Le montant forfaitaire de la prime d’activité
Ce montant s’établit actuellement à 551,51 euros. Il peut être relevé selon la taille du foyer ou en cas d’isolement du bénéficiaire.
Majoration du montant forfaitaire
Des hausses sont appliquées en fonction de la composition familiale :
- 50 % pour la première personne supplémentaire,
- 30 % pour chaque personne supplémentaire,
- 40 % pour chaque personne au-delà de la troisième (hors couples).
Autre cas de figure : une femme enceinte ou un parent isolé avec au moins un enfant à charge bénéficie d’une majoration dès qu’une naissance, une déclaration de grossesse, une séparation ou un décès de conjoint est transmis à la CAF.

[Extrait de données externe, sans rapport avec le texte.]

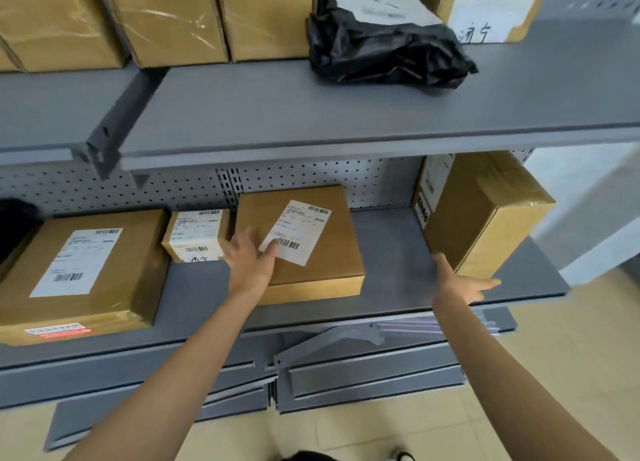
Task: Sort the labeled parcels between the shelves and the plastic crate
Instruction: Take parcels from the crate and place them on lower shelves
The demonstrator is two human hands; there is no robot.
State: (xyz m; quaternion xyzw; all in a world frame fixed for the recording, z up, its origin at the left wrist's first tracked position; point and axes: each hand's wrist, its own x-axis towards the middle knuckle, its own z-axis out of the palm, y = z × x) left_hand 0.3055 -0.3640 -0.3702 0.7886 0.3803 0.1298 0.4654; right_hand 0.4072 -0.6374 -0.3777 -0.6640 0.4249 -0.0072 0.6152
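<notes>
A flat brown parcel with a white label lies in the middle of the lower grey shelf. My left hand rests open on its near left corner, fingers spread over the label. At the shelf's right end stands a tall brown box, tilted. My right hand is open beside its lower front corner, fingers spread, touching or nearly touching it. A small labeled box and a large labeled box sit to the left. No plastic crate is in view.
The upper shelf carries several brown boxes at the back, a black plastic bag parcel and a labeled box. Loose grey shelf panels and a bracket lie on the tiled floor below. A dark object sits at the far left.
</notes>
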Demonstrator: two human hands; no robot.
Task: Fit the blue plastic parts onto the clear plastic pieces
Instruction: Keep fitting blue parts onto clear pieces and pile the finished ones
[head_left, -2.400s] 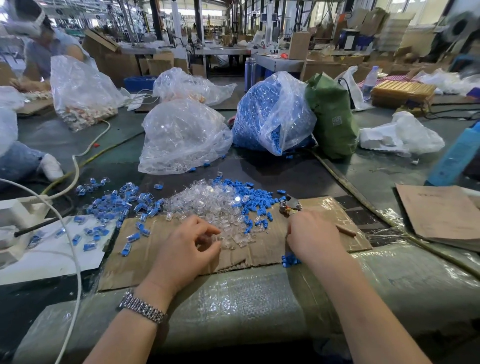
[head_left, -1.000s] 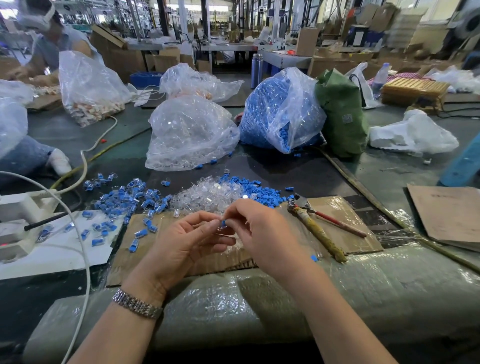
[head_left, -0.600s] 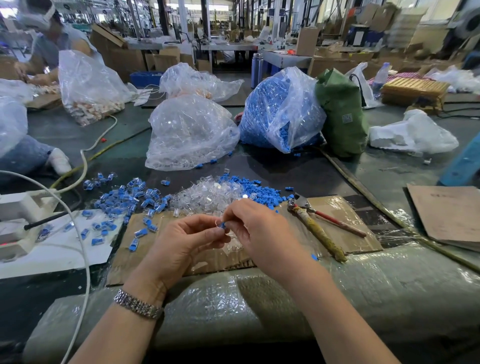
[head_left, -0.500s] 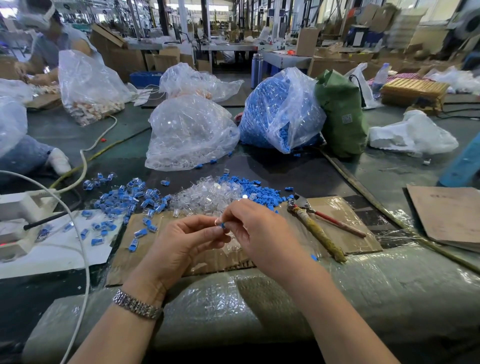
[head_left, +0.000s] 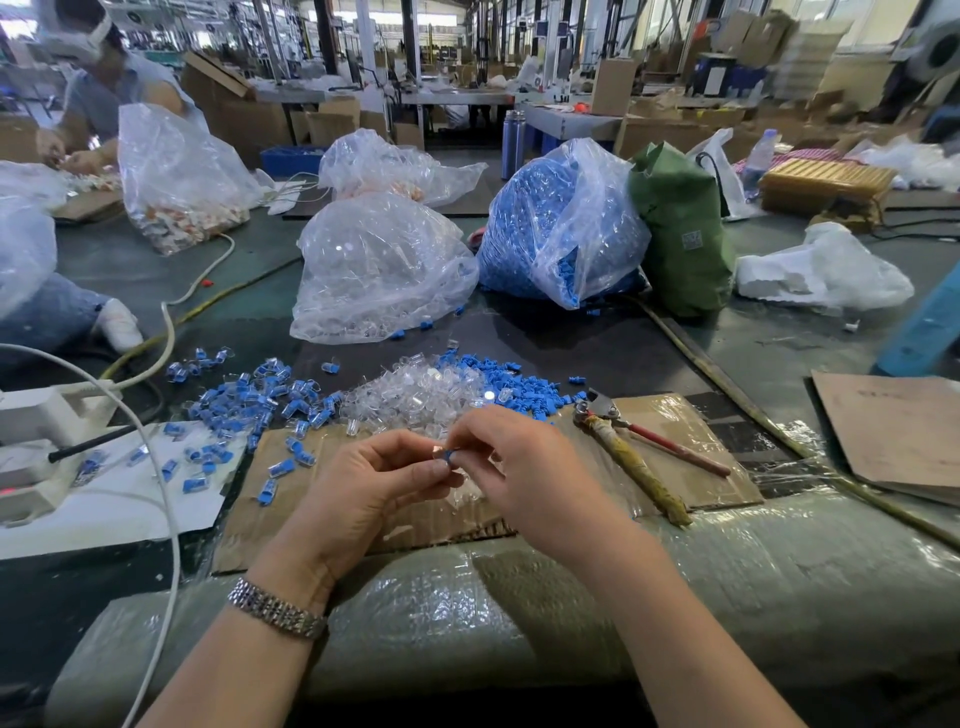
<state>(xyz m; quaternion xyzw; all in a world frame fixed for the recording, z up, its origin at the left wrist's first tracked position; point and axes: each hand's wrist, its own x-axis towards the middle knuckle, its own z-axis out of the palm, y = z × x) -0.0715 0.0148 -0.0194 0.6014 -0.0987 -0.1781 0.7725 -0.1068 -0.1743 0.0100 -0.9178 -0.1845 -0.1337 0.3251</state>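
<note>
Head view: we see both hands meeting just above the near edge of the cardboard sheet (head_left: 675, 436) on the desk. Our left hand (head_left: 363, 493) and right hand (head_left: 530, 467) each pinch one small blue part (head_left: 448, 455) with a clear piece (head_left: 438, 451) between fingertips. Beyond the cardboard lie the clear pieces pile (head_left: 415, 395) and loose blue parts (head_left: 519, 387). Pliers (head_left: 623, 452) rest on the cardboard's right side.

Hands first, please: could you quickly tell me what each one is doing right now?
Left hand: pinching the clear piece.
Right hand: pinching the blue part against it.
</note>
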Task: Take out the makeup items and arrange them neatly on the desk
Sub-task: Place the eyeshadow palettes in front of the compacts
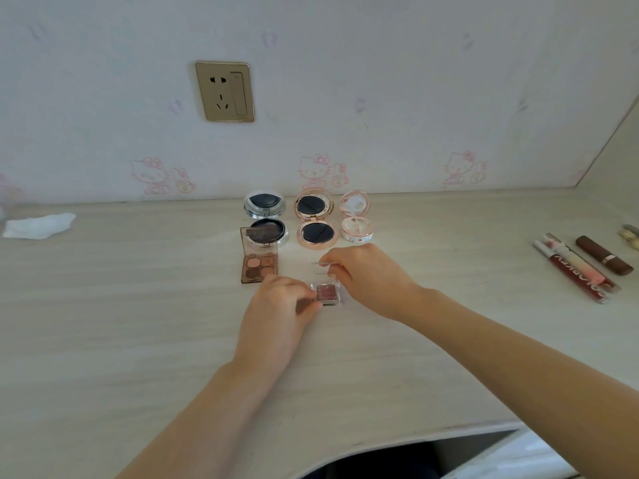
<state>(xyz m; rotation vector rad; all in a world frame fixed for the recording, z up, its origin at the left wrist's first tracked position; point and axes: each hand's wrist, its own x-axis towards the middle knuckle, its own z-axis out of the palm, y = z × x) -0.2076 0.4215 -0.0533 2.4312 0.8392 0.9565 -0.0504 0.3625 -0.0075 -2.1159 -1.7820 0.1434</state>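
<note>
Clear plastic single eyeshadow case with a pink glittery pan [327,292] lies open on the pale wood-grain desk [138,323], between both hands. Left hand [276,305] pinches its near-left edge with curled fingers; right hand [366,271] pinches the raised transparent lid. Just left sits an open brown four-pan eyeshadow palette [260,265]; farther back, three open round compacts [316,221].

Head cam, fwd-down over desk [138,340]
</note>
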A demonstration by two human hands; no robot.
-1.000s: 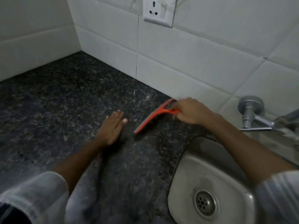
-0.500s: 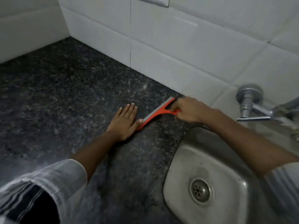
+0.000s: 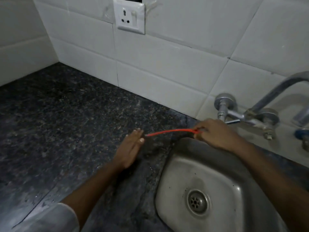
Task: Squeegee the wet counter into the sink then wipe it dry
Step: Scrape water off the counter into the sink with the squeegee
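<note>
Nearest, at the right, the steel sink (image 3: 168, 190) sits sunk into the dark speckled desk (image 3: 58, 123), its round drain (image 3: 198, 202) in plain sight; more of the basin shows now than half a second ago, since the view has tipped back. Both forearms reach out from the near edge, a pale sleeve (image 3: 55, 220) on the left one.

Farther in, the left hand (image 3: 129, 149) lies on the desk with its fingers straight and together, palm turned toward the right, holding nothing. Its thumb tip is just beside the left end of the red squeegee (image 3: 168, 131). Half a second ago this hand lay flatter, with the fingers spread a little.

The squeegee now runs nearly level, left to right, across the desk just beyond the far left corner of the sink. Earlier it slanted up toward the wall and sat farther left, so it has swung round and come closer to the sink. The right hand (image 3: 215, 133) is closed around its handle at the right end, over the far rim of the sink.

Beyond, the tap (image 3: 234, 113) juts from the white tiled wall (image 3: 167, 64) at the right, and a wall socket (image 3: 129, 17), cropped out before, is in full view high up.
</note>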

Dans cette configuration, la majoration atteint 128,412 % du forfait de base, plus 42,804 % par enfant à charge.
Le forfait logement
Si aucune aide au logement n’est perçue ou quand il n’y a pas de frais de logement, un forfait logement est déduit automatiquement de la prime :
| Nombre de personnes dans le foyer | Montant à déduire |
| 1 | 66,18 euros |
| 2 | 132,36 euros |
| 3 ou plus | 163,80 euros |
Le bonus d’activité complémentaire
La prime peut être majorée pour chaque membre du foyer actif dont le revenu équivaut au moins à la moitié du Smic. Dès 0,8 Smic, le bonus plafonne à 67 euros.
Par exemple, en 2018, une personne seule sans enfant, rémunérée au Smic à temps plein, pouvait prétendre à une prime d’activité de 155 euros.
Autre atout : la prime d’activité n’est pas imposable et ne vient pas s’afficher dans la déclaration de revenus. Elle échappe aussi à la CSG et à la CRDS.
Comment la prime d’activité est-elle versée ?
La prime d’activité arrive de façon mensuelle, versée par la CAF à terme échu, généralement le 5 du mois suivant la période concernée. Si ce jour est un samedi, dimanche ou jour férié, le versement attend le jour ouvré d’après.
Lorsque le montant calculé ne dépasse pas 15 euros, aucun versement n’est effectué.
À l’intersection des plafonds, des règles de calcul et des démarches parfois techniques, la prime d’activité ajuste chaque mois le quotidien de millions de ménages. Et pour qui sait garder un œil sur la mécanique, c’est tout l’équilibre du budget qui peut s’en trouver changé.